• _Task prompt_:
Write out the entire listing below exactly, with the pictures left out.

***** Recorded information *****

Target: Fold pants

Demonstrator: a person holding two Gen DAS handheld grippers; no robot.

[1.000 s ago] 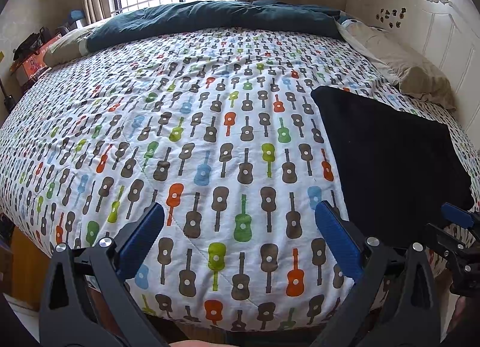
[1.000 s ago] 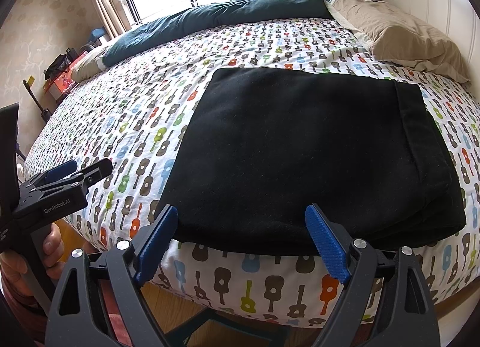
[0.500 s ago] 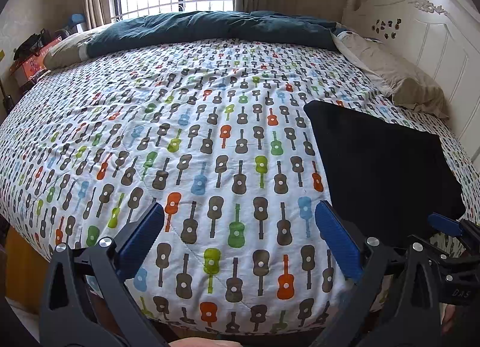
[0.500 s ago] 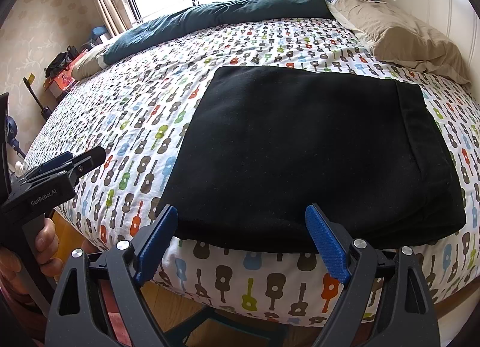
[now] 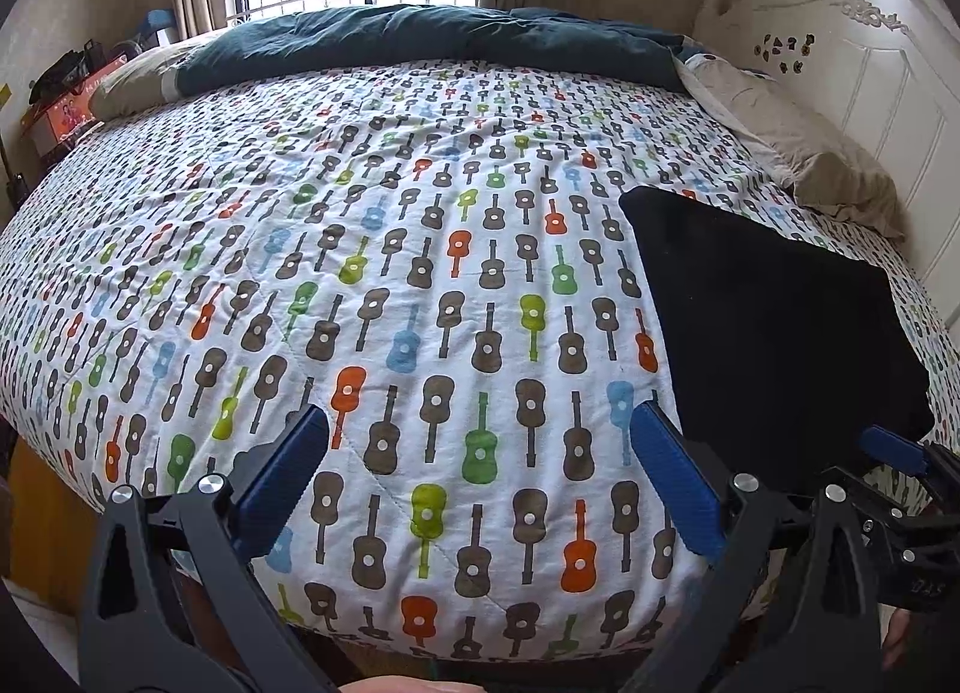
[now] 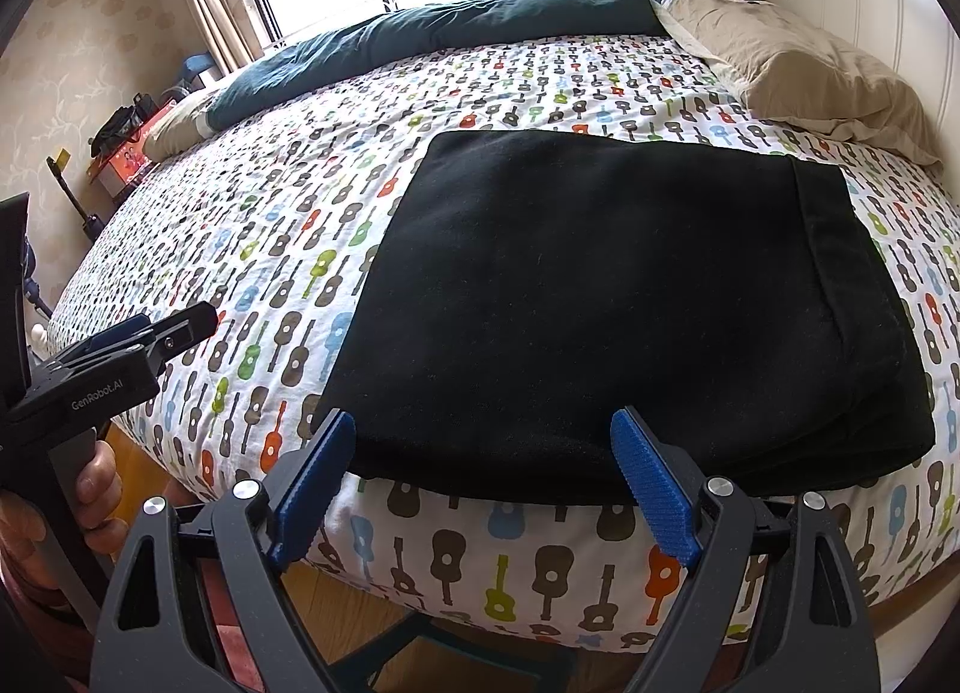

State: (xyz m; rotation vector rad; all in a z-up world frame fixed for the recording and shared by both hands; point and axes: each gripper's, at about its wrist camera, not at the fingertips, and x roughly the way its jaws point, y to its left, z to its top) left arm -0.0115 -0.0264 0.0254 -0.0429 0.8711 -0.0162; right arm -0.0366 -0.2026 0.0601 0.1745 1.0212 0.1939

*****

• _Answer to this exercise_:
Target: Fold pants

Demonstrator: a person holding two Gen DAS handheld grippers; no robot.

[1.000 s ago] 
[1.000 s ago] 
[0.500 s ago] 
[0.500 s ago] 
[now] 
[now] 

State: (xyz m; rotation vector rad; all in a z-up world frame fixed for the recording and shared by both hands; point and axes: each gripper's, at about its wrist camera, not at the fingertips, and x roughly the way its jaws point, y to its left, z to its top) left arm -0.0115 -0.0264 0.0254 -0.0429 0.8711 -0.0162; right arm -0.0366 -0.2026 0.0601 0.1745 1.0212 0.1939

This output is now finished.